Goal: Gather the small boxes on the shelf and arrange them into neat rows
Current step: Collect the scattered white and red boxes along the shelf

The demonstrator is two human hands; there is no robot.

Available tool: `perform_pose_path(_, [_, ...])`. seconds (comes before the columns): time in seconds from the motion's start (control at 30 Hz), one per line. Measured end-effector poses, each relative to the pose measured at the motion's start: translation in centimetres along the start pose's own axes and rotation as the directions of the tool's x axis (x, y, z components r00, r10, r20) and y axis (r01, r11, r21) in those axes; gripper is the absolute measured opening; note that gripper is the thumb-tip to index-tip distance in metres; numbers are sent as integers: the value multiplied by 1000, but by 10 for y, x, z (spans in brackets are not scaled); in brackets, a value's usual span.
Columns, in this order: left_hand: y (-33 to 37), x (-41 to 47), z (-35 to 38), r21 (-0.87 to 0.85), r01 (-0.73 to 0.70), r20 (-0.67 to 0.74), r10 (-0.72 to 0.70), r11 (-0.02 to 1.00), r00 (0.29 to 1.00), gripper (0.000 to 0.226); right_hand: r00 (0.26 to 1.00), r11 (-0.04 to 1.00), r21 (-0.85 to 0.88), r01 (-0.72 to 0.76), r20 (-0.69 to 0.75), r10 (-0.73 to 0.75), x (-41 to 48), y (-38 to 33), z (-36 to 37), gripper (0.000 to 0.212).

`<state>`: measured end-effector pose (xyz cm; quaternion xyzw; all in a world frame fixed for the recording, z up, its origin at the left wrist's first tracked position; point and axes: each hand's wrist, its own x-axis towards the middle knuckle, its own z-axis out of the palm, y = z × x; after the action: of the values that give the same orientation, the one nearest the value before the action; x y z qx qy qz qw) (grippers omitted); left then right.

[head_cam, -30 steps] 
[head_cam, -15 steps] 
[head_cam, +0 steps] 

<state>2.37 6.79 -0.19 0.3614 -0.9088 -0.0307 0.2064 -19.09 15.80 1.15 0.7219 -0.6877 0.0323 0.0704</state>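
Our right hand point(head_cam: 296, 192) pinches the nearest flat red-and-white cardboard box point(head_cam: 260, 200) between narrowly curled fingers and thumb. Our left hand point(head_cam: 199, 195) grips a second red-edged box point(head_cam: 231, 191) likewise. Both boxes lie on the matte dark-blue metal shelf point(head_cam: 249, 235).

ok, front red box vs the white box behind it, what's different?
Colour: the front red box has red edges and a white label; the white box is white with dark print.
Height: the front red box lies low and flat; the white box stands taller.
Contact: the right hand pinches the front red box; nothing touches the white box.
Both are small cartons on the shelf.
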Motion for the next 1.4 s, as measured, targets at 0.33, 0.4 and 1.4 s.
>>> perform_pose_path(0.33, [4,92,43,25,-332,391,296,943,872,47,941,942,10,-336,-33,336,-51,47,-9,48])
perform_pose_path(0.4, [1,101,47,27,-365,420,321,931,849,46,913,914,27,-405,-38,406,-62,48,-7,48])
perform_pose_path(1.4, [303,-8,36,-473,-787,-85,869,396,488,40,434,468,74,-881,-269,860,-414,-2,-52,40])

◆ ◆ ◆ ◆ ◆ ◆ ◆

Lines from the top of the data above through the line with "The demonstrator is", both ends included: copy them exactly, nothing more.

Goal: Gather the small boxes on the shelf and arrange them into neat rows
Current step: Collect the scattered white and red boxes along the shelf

The demonstrator is two human hands; there is no robot.

This output requires nothing more.